Let;s start with the Raw Value / mV question:
The Raw Value representation mode gives the value directly from the analog to digital converter.
The IO-LC3 actually has a µV/V representation mode (activated the same way as Raw Value), which gives the relative input voltage in microvolts per volt (e.g. 1,000 means 1 mV/V). Note that both µV/V and Raw Value representation modes are meant for checking sensor connections and not for normal operation.
Soft calibration:
The IO-LC1/3 modules support soft calibration via the Advanced\Calibration\Edit Calibration Point command, which matches raw-value with weight. This method must be done carefully, because it is not as accurate as 'Hard Calibration' at the first place.
Please follow these notes for help:
*Used Load Cell has 2 setpoints: At 100kg he has 0,3765mv and at 2.500kg he has 9,4136mv.
- A few 'good to know' points:
A) There is no need to calibrate more than two points.
B) Either the order or the point-number assignment can be done in any order.
C) It is advisable to start with a clean calibration (using the Advanced\Calibration\Clear Calibration command).
C) Changing the default input range, if necessary, must be done before starting the calibration process. - Calibrating the first point
The loadcell parameters can lead to one calibration-point: The user can obtain one weight-uV/V pair from the loadcell parameters. - Now there are three steps left in order to calibrate the first point.
Step 1: Scale the loadcell data to an ADC raw-value.
The following two factors will help scaling the uV/V value. Those factors are averages based on measurements which have been done at our lab on some samples and represent the average A/D converter uV/V to raw-value transfer factor (before multiplying by this factors, the user must first scale the calculated mV/V value to uV/V by multiplying by 1,000). There are two such factors: One for the -20mV to +20mV input range and one for the -80mV to +80mV input range.
For -20mV to +20mV: 2103 Raw-Value counts per uV/V
For -80mV to +80mV: 526 Raw-Value counts per uV/V
Please note that A/D converters differ from each other by nature and that is the main reason why the soft calibration is not as accurate as the hard calibration.

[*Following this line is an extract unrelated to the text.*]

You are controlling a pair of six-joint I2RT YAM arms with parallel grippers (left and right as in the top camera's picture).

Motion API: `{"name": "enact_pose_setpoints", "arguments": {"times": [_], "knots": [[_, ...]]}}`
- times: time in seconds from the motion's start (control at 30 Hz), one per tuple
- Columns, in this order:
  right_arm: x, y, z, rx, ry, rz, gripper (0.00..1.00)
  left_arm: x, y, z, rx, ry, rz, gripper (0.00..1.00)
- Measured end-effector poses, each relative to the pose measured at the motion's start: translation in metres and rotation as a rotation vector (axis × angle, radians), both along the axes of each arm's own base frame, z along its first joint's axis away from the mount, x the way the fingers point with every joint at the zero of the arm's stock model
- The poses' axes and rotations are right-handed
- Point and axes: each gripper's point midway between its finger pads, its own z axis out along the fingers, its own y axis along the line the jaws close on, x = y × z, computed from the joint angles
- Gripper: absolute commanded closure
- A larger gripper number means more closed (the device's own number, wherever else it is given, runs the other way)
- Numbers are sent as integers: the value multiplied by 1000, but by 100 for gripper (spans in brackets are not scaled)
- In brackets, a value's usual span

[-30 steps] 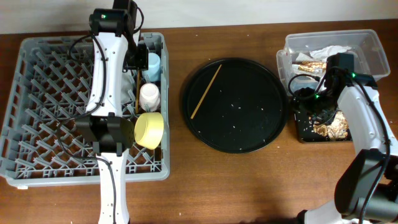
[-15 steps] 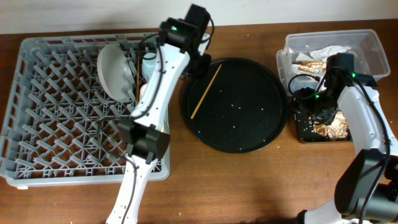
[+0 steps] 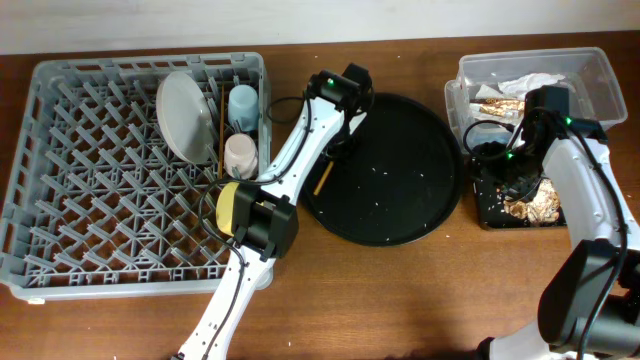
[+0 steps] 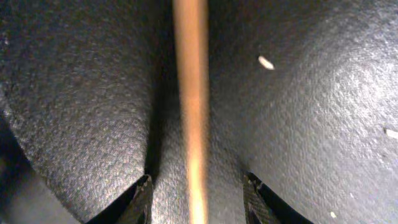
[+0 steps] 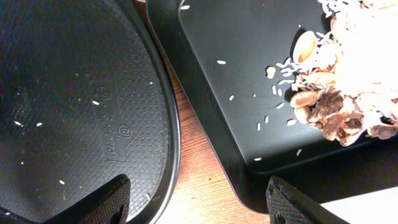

Step 2: Apply the calibration-point to the IO-LC1/3
Use the Edit Calibration Point FB to apply the weight-raw value pair to the IO-LC1/3. - Calibrating the second point
The best way to calibrate the second point is by hard-calibration which will also compensate for dead-load offset. This can be done using the Calibration\Calibrate Point FB. To calibrate the point, a dead-load will be a good 'known weight', since it usually referred to as zero weight. The Calibrate Point FB will acquire the dead-load's raw-value and match it with a user-defined weight (usually zero).
Note that the user can calibrate a second point using the theoretical method described at 2), keeping in mind that:
A) If Gross weight is of interest, performing a zero acquisition after the calibration (as explained in 4 below) is a must.
B) This is the less preferred method, for use only when the dead-load cannot be acquired. - Zero acquisition
It is recommended to apply the Acquire Zero FB after the calibration and from time to time to further compensate for loadcell offsets. The Save Calibration must be used in order to save the new zero.
Example using the Loadcell (S/N 17041001) data:
Full Scale Load: 2500 Kg
Full Scale Output: 2.161 mV/V
Additional information: "The supplier of the loadcell says the following: For load cell s/n 17041001, the zero reading is 0.006 mV/V …" (not necessarily needed, will be calibrated using dead-load or zero acquisition)
1. Determining the input range:
Approximate absolute full-scale voltage (sensor output) = 2.161mV/V x 5V = 10mV
Hence, the default ±20mV range setting fits fine in this case.
2. Calibrating the first point – Scaling the loadcell data to an ADC raw-value
Taking the full-scale output in mV/V (that is 2.161 mV/V in this case), and scaling it to raw value:
First, we will multiply by 1,000 – getting 2,161 µV/V
Now we wil use the factor for ±20mV range (from above), that is 2103 Raw-Value counts per uV/V:
Raw Value = 2,161 µV/V x 2103 Raw-Value counts per uV/V = 4,544,583 counts
Now we shall add the raw value reading for dead load as explained in Step 2 above and continue from there.